The Action Plan also calls for additional evaluation of cybersecurity risks and investment in biosecurity, noting the potential for “novel national security risks in the near future.”  Here, the government recommends evaluating frontier AI systems for national security risks in partnership with AI developers.  For increased biosecurity, the Action Plan recommends requiring all institutions receiving federal funding for scientific research to use nucleic acid synthesis tools and synthesis providers that have robust nucleic acid sequence screening and customer verification procedures.  It also recommends convening government and industry stakeholders to develop a mechanism to facilitate data sharing between nucleic acid synthesis providers to screen for potentially fraudulent or malicious customers.  These measures are intended to protect against biothreats by malicious actors.

Conclusion

While the Action Plan is generally aimed at federal preparedness, it is also designed to accelerate AI development and adoption of AI by the private sector.  The Action Plan appears very positive for AI developers as the federal government aims to roll back rules, regulations, and guidance that, in its view, may hinder development and deployment.  It also promotes building AI platforms on open-source and open-weight foundation models which will accelerate, and decrease the cost of, AI development and deployment. 
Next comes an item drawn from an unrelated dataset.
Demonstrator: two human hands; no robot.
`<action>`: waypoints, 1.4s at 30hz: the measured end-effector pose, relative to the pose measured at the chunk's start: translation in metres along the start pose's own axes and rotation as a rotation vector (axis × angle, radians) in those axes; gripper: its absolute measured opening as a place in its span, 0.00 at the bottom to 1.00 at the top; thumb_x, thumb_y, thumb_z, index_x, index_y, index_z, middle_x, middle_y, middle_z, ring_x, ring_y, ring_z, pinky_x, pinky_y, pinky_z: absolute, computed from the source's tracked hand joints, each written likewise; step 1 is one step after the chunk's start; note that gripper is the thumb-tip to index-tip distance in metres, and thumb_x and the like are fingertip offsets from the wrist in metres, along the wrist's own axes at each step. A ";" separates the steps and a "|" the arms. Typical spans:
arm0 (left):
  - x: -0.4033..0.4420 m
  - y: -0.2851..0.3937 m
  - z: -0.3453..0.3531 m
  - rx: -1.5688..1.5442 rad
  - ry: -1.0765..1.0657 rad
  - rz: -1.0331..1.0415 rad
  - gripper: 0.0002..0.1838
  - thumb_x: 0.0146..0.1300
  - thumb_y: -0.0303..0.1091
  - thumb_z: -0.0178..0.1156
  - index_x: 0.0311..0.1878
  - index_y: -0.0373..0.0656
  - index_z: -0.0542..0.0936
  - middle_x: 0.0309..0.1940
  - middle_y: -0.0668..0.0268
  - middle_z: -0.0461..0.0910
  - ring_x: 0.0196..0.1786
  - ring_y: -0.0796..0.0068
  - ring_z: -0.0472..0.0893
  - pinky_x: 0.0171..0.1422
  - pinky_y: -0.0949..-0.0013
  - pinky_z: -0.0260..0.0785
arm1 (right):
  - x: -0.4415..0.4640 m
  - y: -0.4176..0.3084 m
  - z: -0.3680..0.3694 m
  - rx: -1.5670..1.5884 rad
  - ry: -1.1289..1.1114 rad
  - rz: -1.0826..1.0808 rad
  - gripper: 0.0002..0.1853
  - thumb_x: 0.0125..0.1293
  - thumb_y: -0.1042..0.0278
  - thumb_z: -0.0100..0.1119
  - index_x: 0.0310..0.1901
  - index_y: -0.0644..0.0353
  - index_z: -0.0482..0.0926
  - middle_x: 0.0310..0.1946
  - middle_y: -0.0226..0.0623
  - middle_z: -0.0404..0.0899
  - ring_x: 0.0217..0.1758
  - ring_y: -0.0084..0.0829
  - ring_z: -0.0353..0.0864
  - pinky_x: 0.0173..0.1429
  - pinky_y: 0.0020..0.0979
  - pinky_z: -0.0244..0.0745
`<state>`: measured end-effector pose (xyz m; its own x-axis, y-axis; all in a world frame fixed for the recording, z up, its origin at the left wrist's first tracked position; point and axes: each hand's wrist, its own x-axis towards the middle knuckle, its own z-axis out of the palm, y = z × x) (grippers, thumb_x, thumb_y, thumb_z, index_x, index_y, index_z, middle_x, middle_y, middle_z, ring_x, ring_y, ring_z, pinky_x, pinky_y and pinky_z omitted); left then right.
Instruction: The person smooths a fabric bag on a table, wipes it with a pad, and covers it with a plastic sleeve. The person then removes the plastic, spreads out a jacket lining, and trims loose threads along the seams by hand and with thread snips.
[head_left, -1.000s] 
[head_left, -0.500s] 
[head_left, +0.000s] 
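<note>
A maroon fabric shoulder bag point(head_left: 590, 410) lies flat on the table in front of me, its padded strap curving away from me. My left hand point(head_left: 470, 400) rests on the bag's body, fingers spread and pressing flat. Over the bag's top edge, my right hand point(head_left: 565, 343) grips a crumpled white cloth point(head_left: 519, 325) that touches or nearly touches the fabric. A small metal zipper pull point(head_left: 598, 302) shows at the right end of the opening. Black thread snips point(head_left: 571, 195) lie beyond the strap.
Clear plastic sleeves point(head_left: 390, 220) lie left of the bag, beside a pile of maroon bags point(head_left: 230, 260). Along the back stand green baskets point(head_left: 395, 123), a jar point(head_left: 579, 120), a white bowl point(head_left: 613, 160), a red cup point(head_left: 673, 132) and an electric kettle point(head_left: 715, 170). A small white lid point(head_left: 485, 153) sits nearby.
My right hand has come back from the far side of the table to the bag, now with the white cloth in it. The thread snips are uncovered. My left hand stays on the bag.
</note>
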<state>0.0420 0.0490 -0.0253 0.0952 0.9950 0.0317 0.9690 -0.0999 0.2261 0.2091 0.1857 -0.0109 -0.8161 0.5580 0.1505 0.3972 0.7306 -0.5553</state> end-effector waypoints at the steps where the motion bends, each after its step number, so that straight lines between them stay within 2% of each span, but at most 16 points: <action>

Although these objectives are beneficial to developers, the Action Plan does not detail many specifics on how some goals will be advanced and does not address some of the risks posed by accelerated AI development.  For example, promoting open-source and open-weight foundation models can increase the risk that bad actors will more easily access sophisticated models for bad intents (such as deep fakes or building weapons); and while emphasizing the importance of private sector defense of AI innovation against security risks, the Action Plan lacks specifics of how these security goals should be advanced in practice.

More generally, it remains to be seen whether implementation of the Action Plan and executive orders will be primarily focused on the goal of “winning the AI race” or will also include measures to address potential risks associated with unregulated AI development and use, including in the context of agentic AI.

Takeaways

The Action Plan exemplifies the Trump Administration’s focus on AI growth and development, and companies should take notice.  In the absence of more concrete guidance and rules, companies should continue to do the following:

  • Monitor for new government AI standards and frameworks;
  • Prioritize strong AI governance programs as AI pilots are rolled out and ultimately integrated into day-to-day operations;
  • Consider security-related risks and risks to confidential and proprietary information associated with the use of open-source AI models, and 
  • Ensure contracts with third-party vendors address AI-related security risks.